After getting no help from Apple Support, who told me I was going to need to erase my hard drive, I started Googling and found this. Thanks to @klanomath for getting me started with a solution that worked.

  1. Turn off computer using the power button.
  2. Hold down command+R, click the power button, keep holding down command+R until the Apple logo appears, let go.

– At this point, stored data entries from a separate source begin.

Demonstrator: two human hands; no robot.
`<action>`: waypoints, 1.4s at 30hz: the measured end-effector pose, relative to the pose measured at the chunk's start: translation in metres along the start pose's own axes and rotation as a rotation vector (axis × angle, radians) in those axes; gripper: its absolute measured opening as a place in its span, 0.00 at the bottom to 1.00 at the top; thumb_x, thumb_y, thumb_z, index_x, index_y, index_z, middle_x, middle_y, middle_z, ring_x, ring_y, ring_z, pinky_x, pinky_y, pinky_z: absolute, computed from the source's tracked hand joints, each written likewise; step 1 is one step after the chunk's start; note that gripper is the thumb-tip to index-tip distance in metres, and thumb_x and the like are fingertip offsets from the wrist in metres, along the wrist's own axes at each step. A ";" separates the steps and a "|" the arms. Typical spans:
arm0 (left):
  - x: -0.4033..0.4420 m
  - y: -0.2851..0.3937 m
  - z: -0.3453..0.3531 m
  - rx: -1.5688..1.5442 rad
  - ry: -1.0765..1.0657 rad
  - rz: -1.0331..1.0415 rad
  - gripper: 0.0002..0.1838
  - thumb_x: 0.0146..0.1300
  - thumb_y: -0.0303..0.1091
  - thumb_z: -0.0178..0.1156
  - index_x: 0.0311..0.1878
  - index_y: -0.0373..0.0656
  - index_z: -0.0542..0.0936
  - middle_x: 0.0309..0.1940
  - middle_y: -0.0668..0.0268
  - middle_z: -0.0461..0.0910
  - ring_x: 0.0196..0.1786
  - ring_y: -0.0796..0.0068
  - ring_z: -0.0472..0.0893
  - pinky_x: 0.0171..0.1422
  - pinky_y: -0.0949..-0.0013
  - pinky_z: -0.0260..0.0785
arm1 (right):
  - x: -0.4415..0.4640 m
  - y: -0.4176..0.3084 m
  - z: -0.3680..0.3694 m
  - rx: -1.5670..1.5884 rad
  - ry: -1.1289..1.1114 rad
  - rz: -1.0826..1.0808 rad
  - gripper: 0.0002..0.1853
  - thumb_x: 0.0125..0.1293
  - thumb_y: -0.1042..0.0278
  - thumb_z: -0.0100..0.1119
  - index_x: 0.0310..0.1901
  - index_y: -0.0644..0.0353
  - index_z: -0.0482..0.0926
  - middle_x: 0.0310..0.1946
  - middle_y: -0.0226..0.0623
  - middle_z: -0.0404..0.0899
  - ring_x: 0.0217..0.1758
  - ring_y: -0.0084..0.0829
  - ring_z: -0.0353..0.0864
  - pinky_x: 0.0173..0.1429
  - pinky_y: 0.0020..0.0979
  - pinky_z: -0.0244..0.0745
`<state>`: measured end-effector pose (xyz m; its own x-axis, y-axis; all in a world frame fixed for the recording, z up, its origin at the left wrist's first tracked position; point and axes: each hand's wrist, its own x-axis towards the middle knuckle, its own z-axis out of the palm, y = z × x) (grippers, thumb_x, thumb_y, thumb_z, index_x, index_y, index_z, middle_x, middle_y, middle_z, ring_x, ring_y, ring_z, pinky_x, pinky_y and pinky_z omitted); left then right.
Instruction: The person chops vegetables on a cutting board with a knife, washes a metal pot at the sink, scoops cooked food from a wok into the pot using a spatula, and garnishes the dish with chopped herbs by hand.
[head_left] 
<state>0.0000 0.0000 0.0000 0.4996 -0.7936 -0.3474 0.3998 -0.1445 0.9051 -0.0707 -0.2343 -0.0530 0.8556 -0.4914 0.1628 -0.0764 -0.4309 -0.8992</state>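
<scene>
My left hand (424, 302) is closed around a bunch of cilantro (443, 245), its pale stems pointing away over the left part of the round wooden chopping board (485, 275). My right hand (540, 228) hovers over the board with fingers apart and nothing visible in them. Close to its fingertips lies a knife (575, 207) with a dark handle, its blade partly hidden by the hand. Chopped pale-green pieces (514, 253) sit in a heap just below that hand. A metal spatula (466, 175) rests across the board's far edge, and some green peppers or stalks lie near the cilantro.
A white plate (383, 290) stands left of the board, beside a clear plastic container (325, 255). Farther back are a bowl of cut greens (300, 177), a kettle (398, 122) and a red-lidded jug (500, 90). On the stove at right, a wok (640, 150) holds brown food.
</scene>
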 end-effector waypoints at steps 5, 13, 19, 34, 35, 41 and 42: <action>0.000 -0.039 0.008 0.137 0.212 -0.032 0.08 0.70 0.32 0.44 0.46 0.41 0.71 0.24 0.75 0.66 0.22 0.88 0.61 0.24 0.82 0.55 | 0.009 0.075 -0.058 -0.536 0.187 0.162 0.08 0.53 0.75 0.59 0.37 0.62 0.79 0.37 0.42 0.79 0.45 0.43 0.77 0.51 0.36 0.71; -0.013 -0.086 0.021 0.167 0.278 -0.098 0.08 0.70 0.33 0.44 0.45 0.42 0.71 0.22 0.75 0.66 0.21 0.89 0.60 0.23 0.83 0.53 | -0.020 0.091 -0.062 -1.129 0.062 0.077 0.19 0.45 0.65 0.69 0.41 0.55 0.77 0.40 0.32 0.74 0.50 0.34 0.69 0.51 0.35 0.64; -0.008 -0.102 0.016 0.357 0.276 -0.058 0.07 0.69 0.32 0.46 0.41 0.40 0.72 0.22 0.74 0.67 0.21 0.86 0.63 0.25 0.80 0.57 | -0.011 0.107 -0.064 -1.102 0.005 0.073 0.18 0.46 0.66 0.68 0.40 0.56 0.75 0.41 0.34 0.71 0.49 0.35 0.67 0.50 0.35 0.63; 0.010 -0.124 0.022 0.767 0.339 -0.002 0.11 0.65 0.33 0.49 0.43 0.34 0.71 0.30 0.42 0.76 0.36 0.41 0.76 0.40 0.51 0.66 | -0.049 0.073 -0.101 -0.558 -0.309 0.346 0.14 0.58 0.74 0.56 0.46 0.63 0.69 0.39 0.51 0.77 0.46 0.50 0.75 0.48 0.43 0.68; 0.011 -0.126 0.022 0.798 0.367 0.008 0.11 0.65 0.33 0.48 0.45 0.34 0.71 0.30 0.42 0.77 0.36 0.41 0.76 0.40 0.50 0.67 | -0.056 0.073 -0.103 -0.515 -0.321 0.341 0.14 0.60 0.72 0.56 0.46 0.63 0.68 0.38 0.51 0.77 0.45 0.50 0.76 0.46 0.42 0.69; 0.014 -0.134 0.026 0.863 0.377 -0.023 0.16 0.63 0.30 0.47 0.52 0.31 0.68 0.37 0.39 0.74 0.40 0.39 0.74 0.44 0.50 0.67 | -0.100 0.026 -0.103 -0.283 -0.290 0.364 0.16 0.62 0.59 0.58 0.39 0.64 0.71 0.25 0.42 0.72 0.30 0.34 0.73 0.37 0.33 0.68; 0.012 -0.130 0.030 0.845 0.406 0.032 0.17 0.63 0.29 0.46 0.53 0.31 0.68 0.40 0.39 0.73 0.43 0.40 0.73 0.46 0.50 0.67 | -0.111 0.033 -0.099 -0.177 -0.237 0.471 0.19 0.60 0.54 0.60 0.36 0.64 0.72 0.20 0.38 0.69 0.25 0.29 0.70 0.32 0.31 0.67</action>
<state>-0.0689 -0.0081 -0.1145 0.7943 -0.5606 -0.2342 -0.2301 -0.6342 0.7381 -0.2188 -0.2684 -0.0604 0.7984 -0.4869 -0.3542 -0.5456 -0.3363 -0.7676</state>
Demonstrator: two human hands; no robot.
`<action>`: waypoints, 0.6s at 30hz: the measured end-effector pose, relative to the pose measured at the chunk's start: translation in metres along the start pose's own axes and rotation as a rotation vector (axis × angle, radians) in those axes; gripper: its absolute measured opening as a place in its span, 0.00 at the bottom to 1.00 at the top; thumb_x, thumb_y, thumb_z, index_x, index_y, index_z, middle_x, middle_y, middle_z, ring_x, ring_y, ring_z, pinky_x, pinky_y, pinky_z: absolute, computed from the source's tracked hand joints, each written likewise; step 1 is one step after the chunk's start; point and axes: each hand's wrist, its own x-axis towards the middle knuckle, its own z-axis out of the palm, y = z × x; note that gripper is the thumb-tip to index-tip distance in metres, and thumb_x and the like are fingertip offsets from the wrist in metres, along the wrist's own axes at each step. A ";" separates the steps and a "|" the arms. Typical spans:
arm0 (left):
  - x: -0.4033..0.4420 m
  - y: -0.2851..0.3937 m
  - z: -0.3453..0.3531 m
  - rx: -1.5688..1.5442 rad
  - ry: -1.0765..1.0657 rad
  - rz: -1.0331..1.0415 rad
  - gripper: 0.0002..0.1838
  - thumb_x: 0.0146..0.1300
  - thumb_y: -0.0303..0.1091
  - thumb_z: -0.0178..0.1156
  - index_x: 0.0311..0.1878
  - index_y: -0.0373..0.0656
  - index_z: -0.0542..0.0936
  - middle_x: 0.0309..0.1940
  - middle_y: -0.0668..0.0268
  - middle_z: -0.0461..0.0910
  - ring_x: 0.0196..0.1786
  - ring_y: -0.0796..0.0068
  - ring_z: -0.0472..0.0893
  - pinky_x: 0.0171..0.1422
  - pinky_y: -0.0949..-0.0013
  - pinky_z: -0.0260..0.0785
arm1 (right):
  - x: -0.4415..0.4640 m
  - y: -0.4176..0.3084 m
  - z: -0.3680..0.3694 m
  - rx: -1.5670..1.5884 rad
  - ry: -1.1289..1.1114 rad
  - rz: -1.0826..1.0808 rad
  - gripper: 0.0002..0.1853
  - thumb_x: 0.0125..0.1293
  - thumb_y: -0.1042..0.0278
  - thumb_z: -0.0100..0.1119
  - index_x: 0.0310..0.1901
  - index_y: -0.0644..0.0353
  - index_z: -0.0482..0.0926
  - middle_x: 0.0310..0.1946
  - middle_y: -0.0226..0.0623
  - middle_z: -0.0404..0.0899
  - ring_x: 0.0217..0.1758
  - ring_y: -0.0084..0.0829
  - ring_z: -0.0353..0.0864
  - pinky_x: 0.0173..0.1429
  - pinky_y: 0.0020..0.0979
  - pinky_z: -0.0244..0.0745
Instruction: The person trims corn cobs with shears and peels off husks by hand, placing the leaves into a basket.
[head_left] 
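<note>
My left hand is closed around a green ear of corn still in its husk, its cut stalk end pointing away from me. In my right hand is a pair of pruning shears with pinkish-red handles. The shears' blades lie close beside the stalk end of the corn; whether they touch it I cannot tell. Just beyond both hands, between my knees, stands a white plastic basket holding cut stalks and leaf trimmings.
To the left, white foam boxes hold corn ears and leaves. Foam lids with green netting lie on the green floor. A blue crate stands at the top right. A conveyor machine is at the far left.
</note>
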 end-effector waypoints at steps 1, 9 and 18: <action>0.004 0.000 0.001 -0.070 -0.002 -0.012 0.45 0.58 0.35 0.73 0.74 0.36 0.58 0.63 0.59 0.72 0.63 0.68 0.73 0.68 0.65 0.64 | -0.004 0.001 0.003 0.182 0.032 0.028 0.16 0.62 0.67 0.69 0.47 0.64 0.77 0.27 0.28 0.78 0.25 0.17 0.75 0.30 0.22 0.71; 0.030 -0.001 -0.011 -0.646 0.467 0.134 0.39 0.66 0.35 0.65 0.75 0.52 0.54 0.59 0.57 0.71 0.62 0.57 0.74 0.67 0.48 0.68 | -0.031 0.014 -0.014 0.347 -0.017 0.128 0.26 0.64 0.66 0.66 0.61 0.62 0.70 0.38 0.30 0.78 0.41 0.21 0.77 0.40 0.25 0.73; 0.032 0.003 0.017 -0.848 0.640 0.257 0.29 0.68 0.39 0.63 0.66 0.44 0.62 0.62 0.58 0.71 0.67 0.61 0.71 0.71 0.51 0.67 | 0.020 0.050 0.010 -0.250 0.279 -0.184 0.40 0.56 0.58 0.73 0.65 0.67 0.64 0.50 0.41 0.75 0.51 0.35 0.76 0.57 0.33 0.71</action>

This starts recovery mode.
  3. On the very top of the screen, went to Utilities>Terminal.

The goal was to find big files I could delete.

To get to your main disk, if it's called Macintosh HD. The back slash you have to put before any spaces:

cd /Volumes/Macintosh\ HD/

To get list of everything in the folder you are in: ls -1
To get to my documents, use: cd /Volumes/Macintosh\ HD/Users/username/Documents
If you need to, you can navigate around by doing: cd /Volumes/Macintosh\ HD/ ls -1
it shows you a list of folders, then get to the subfolder by either cd /Volumes/Macintosh\ HD/Subfolder/ (typing full path)
or cd ./Subfolder/ (shortcut where the . is wherever you are now).
To go up a folder use cd ...

Then once you're in a subfolder with some files you're considering deleting, you can use the following to get a list with file sizes, so you can identify the big ones:

ls -lh

After I navigated around a while and couldn't find many big files, I googled and found I could do the following to get a list of paths of all files bigger than 500 MB:

find / -size +500000 -print`

Then I could re-navigate to them so that I could delete them. To delete a file use:

rm filetodelete.ext

(be careful you type the file name right, you don't want to accidentally delete other stuff, this can't be undone)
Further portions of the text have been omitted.